Extant Board law permits employers to unilaterally withdraw recognition from an incumbent union based on objective evidence that the union has actually lost majority support. See Levitz Furniture Co. of the Pacific, 333 NLRB 717, 717 (2001). In Levitz, the Board rejected the General Counsel’s position that employers should not be permitted to withdraw recognition absent the results of Board elections. Rather, it adopted a framework that increased the showing required of employers to unilaterally withdraw recognition and decreased the showing required for obtaining RM elections, anticipating that employers would be likely to withdraw recognition only if the evidence before them “clearly indicate[d]” that a union had “lost majority support.” Id. at 726. However, the Board noted that it would revisit this framework if experience showed that it did not effectuate the purposes of the Act. Id. at 726.
Experience has shown that the option left available under the Levitz framework for employers to unilaterally withdraw recognition has proven problematic. It has created peril for employers in determining whether there has been an actual loss of majority support for the incumbent union, has resulted in years of litigation over difficult evidentiary issues, and in a number of cases has delayed employees’ ability to effectuate their choice as to representation. As a result, Levitz has failed to serve two important functions of federal labor policy noted in that decision, specifically, promoting stable bargaining relationships and employee free choice. Id. at 723-26.
In order to best effectuate these central policies of the Act, Regions should request that the Board adopt a rule that, absent an agreement between the parties, an employer may lawfully withdraw recognition from a Section 9(a) representative based only on the results of an RM or RD election. This proposed rule will benefit employers, employees, and unions alike by fairly and efficiently determining whether a majority representative has lost majority support. Moreover, the proposed rule is even more appropriate now because the Board’s revised representation case rules have streamlined the election process.

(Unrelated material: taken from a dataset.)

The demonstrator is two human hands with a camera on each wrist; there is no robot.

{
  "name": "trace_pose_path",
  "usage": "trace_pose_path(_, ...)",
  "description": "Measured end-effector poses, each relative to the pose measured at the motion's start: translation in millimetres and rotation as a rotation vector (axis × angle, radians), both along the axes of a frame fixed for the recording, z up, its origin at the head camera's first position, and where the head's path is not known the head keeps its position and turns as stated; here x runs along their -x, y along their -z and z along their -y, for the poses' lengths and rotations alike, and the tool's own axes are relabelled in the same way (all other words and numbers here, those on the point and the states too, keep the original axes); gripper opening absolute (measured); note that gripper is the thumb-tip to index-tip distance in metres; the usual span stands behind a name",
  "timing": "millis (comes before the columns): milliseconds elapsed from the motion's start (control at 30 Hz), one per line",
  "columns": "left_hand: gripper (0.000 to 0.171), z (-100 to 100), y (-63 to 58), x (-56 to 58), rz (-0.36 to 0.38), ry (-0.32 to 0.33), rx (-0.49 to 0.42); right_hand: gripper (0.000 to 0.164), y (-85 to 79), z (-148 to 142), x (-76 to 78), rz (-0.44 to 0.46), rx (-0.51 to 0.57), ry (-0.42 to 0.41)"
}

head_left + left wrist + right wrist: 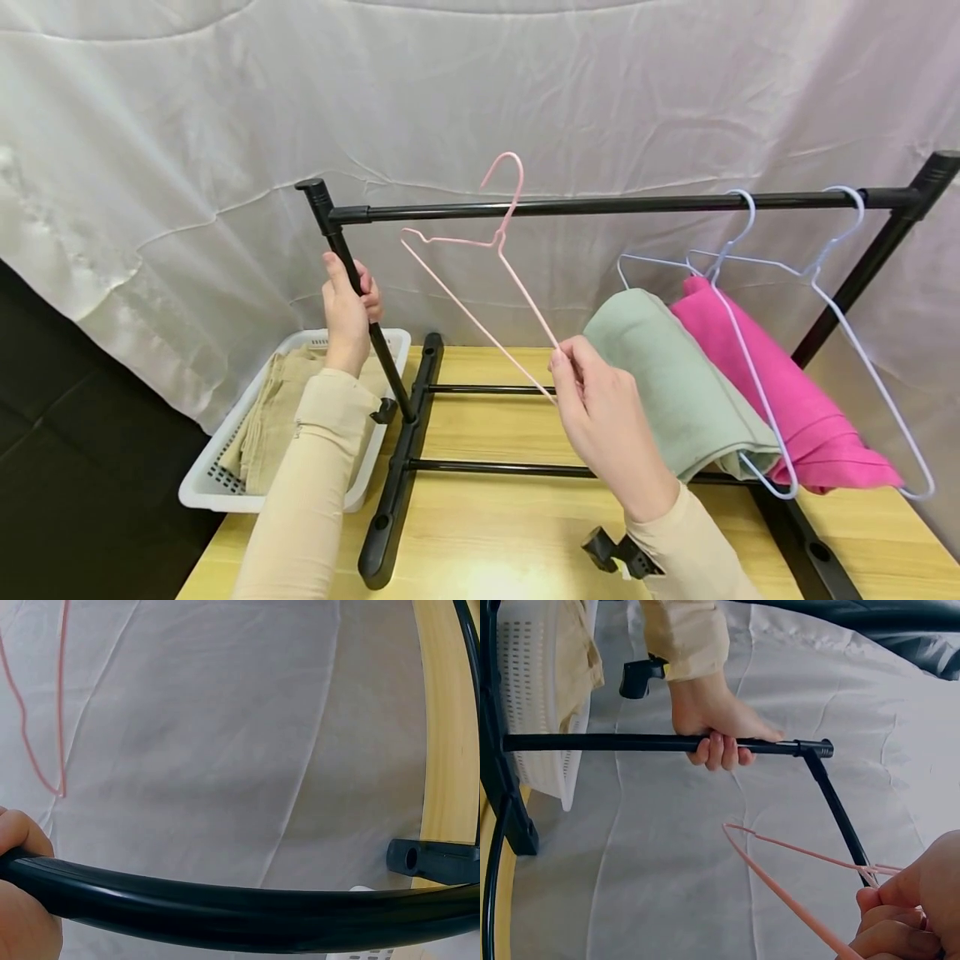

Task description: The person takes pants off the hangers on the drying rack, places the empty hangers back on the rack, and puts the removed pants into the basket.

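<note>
My left hand grips the left upright of a black garment rack, its fingers curled round the post, as the right wrist view also shows. A pink hanger with nothing on it is pinched at its lower right corner by my right hand. Its hook stands above the rack's top bar; whether it touches the bar I cannot tell. Farther right on the bar hang two light blue hangers, one carrying a folded sage green cloth and the other a bright pink cloth.
A white plastic basket with folded beige cloth stands left of the rack, partly behind my left forearm. The rack's feet rest on a wooden table. A grey-white curtain hangs close behind.
</note>
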State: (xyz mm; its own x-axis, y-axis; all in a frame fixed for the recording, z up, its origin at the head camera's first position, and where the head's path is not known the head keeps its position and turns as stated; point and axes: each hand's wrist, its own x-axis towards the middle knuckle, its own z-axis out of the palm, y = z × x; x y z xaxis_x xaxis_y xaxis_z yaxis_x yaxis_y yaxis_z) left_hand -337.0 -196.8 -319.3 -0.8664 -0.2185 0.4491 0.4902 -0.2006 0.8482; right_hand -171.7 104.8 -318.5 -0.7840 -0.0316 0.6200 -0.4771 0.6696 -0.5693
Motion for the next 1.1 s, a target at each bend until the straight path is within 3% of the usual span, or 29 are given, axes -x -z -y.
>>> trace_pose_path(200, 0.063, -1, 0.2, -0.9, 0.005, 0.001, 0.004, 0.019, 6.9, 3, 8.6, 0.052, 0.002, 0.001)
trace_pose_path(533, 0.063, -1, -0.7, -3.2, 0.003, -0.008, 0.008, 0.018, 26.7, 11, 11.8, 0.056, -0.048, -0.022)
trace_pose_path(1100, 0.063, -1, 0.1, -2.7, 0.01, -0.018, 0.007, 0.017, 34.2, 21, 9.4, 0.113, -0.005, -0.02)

Thus, in order to place this issue before the Board, in cases where a Region has made a determination to issue complaint alleging that an employer has violated Section 8(a)(5) by unilaterally withdrawing recognition under extant law, it should also plead, in the alternative, that the employer violated Section 8(a)(5) by unilaterally withdrawing recognition absent the results of a Board election. Regions should also include in their briefs to administrative law judges and to the Board the model brief section attached below.
This is a pro-union move, and would create a bright-line rule that would reduce litigation and delay.